Next, we evaluated the ability of the CSSS model to classify protein sequences in Dataset III (see Section 2). Dataset III was originally created to evaluate methods for detecting distant sequence similarities among protein sequences as described in (Liao and Noble, 2003). The results obtained with the CSSS model are compared with those presented in Kocsor , where the performance of the combined similarity measure Lempel-Ziv-Welch (LZW)-BLAST (obtained by combining CB LZW and BLAST scores) was compared with that of the SW algorithm and two hidden Markov model-based algorithms using two types of classifiers the NNs (1-NN) algorithm and the support vector machine (SVM). Instead of calculating BLAST scores, the evaluation of the CSSS model on this protein dataset was performed using SW P values, taken from Liao and Noble (2003). The k-mer size for this dataset was set to 1 since the much larger alphabet size for protein sequences (n = 20) requires sequences of length L ≥ 400 for the k-mer size of 2 [see Equation (15)] a value that is much larger then the length of many of the protein sequences in Dataset III. The combined score in Equation (9) is calculated based on scores obtained using the three alignment-free measures [see Section 2, Equations (3, 5 and 7)] and normalized SW P values [see Equation (14)]. For the purpose of comparison with results presented in Kocsor the classification results of the CSSS model are expressed as the integral of the AUC curve shown in Supplementary Figure S2 in Supplementary Data (note that since Dataset III contains 54 families the maximum value for this integral is 54).

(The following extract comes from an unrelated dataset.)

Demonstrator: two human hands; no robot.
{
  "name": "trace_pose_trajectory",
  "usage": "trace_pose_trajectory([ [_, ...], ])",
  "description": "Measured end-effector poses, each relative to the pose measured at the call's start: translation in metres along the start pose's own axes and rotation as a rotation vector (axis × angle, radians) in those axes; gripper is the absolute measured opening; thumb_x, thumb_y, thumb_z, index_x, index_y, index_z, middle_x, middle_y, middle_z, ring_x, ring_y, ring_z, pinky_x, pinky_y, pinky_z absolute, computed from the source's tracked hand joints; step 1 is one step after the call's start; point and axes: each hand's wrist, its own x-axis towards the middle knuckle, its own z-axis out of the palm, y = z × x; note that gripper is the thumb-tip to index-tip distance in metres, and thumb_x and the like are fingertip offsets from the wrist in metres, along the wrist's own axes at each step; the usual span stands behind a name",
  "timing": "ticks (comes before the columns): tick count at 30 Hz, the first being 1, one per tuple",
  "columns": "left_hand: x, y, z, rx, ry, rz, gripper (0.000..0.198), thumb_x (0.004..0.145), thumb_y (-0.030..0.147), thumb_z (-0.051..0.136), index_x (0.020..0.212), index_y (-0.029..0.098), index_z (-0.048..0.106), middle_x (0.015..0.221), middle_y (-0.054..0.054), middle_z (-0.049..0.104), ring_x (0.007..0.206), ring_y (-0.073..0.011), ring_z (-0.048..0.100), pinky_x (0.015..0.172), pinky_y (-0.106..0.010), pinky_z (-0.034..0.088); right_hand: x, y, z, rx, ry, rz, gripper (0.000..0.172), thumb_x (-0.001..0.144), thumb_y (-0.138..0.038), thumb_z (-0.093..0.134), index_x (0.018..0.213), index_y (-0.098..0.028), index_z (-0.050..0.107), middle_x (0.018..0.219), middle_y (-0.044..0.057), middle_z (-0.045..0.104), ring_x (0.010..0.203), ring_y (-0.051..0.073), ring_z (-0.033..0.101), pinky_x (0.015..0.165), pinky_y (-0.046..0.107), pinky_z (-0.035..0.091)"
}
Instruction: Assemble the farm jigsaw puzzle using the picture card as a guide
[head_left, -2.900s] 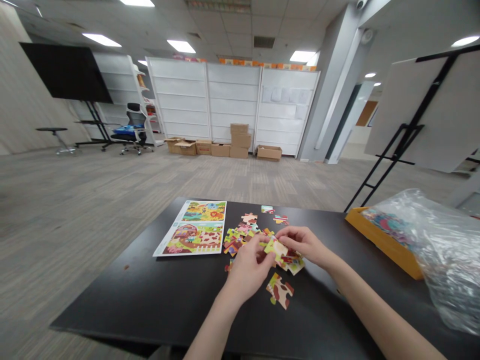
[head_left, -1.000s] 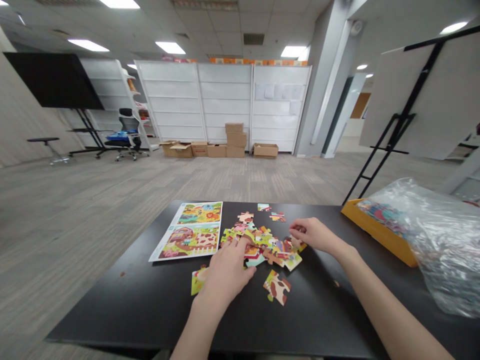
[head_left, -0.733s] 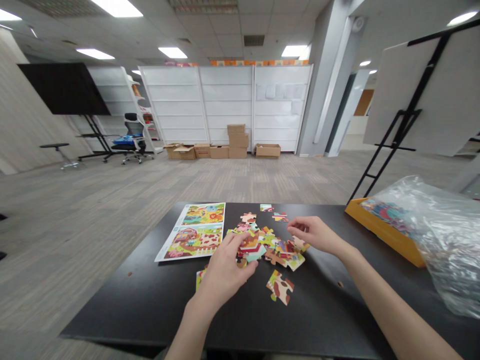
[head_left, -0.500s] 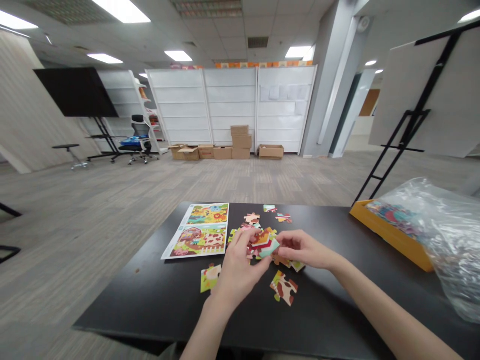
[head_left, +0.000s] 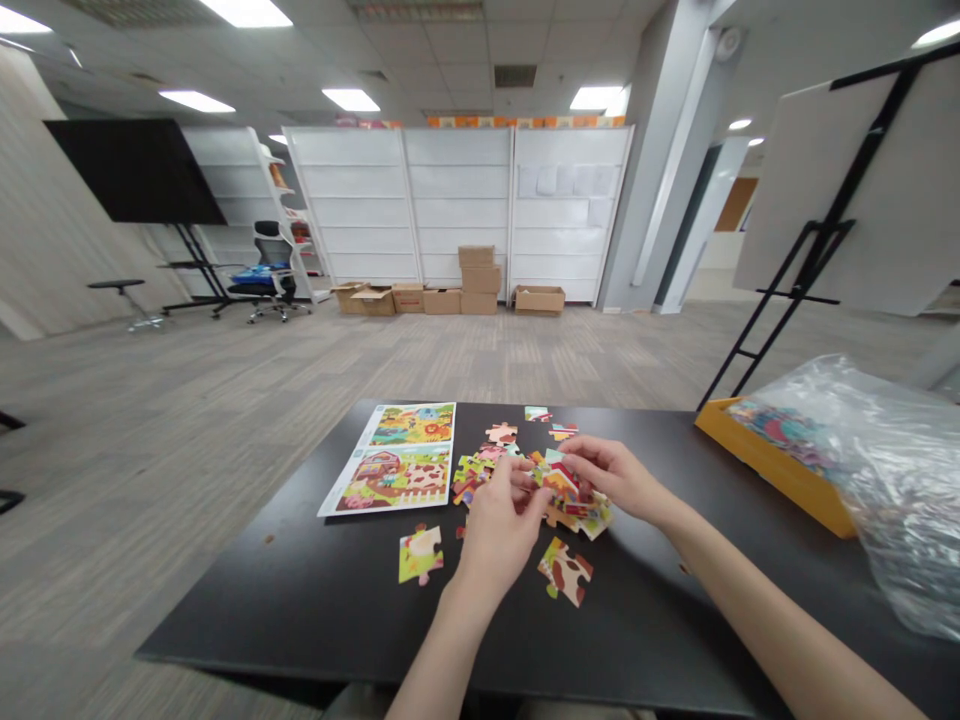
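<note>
- Head view: your left hand (head_left: 499, 525) and right hand (head_left: 611, 482) meet above the dark surface (head_left: 315, 610), fingers curled, both pinching one puzzle piece (head_left: 559, 478) between them.
- That piece hangs over the pile of loose pieces (head_left: 480, 468), right of the picture sheet (head_left: 397, 458).
- A cow-patched piece (head_left: 565, 571) lies just beside your left hand.

Head-worn view, facing forward and down, near the black table (head_left: 315, 610), room beyond
</note>
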Motion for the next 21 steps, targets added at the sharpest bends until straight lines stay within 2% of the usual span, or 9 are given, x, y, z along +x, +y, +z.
trace_pose_trajectory([
  [3, 0.0, -0.003, 0.002, -0.023, -0.078, 0.034, 0.029, 0.087, 0.027, 0.063, 0.116, 0.021, 0.057, 0.083, -0.001, 0.07, 0.074, -0.0168, 0.072, 0.07, -0.028, 0.056, 0.0, 0.001, 0.003, -0.026, -0.036, 0.0, 0.042, 0.087, -0.06, 0.066, 0.099, -0.02, 0.069, 0.065, -0.001, 0.059, 0.052, 0.012, 0.052, 0.048, 0.024, 0.042],
  [7, 0.002, -0.005, 0.002, 0.057, -0.066, 0.044, 0.028, 0.09, 0.024, 0.06, 0.118, 0.022, 0.057, 0.08, 0.0, 0.072, 0.078, -0.019, 0.073, 0.076, -0.03, 0.055, 0.002, 0.009, 0.005, 0.064, -0.044, 0.014, 0.042, 0.084, -0.058, 0.072, 0.103, -0.022, 0.062, 0.067, -0.004, 0.06, 0.052, 0.01, 0.051, 0.048, 0.022, 0.039],
  [9, 0.003, -0.004, -0.001, 0.123, -0.066, 0.058, 0.03, 0.091, 0.023, 0.059, 0.121, 0.024, 0.057, 0.082, 0.0, 0.074, 0.083, -0.0206, 0.074, 0.077, -0.031, 0.054, 0.005, 0.015, 0.0, 0.087, -0.01, -0.009, 0.042, 0.082, -0.056, 0.074, 0.1, -0.021, 0.061, 0.073, -0.002, 0.065, 0.058, 0.012, 0.056, 0.053, 0.023, 0.044],
  [11, 0.003, -0.001, -0.004, 0.247, -0.065, 0.085, 0.034, 0.092, 0.022, 0.057, 0.126, 0.025, 0.055, 0.086, -0.001, 0.076, 0.086, -0.0224, 0.073, 0.077, -0.032, 0.053, 0.012, 0.021, -0.01, 0.058, 0.086, -0.03, 0.043, 0.081, -0.057, 0.074, 0.099, -0.02, 0.063, 0.077, 0.0, 0.069, 0.063, 0.013, 0.059, 0.058, 0.025, 0.047],
  [15, 0.001, 0.004, -0.01, 0.563, -0.087, 0.134, 0.035, 0.096, 0.02, 0.052, 0.131, 0.025, 0.054, 0.098, -0.006, 0.076, 0.089, -0.0255, 0.074, 0.074, -0.032, 0.049, 0.043, 0.039, -0.044, -0.073, 0.315, 0.01, 0.052, 0.077, -0.062, 0.074, 0.1, -0.016, 0.068, 0.068, 0.001, 0.07, 0.059, 0.014, 0.057, 0.057, 0.027, 0.045],
  [18, -0.001, 0.006, -0.012, 0.68, -0.134, 0.174, 0.033, 0.098, 0.022, 0.049, 0.131, 0.024, 0.055, 0.1, -0.008, 0.076, 0.089, -0.0256, 0.074, 0.073, -0.03, 0.048, 0.075, 0.055, -0.066, -0.132, 0.352, 0.067, 0.056, 0.069, -0.063, 0.076, 0.095, -0.014, 0.07, 0.074, 0.006, 0.075, 0.063, 0.016, 0.063, 0.061, 0.029, 0.048],
  [21, 0.0, 0.005, -0.013, 0.72, -0.155, 0.208, 0.032, 0.099, 0.024, 0.047, 0.13, 0.022, 0.056, 0.096, -0.008, 0.075, 0.088, -0.0269, 0.073, 0.072, -0.032, 0.049, 0.105, 0.071, -0.076, -0.141, 0.372, 0.077, 0.055, 0.065, -0.061, 0.079, 0.091, -0.014, 0.07, 0.076, 0.008, 0.077, 0.067, 0.019, 0.069, 0.068, 0.031, 0.052],
])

In Table 3, we present that the CSSS method achieves a slightly better performance than the SW P value similarity/distance measure (using either the SVN or the 1-NN classifier) as reported in Kocsor and performs much better than the combined LZW-BLAST similarity measure with the 1-NN classifier also reported in Kocsor .

Table 3.

Similarity/distance measure	Classification method
	SVM	1-NN
SW P value^a	48.66	50.22
LZW-BLAST^a	49.0	37.18
CSSS	NA	50.64

Since Dataset III contains 54 protein families, the maximum value for the integral of the AUC curve is 54, which correspond to all 54 protein families being classified without error.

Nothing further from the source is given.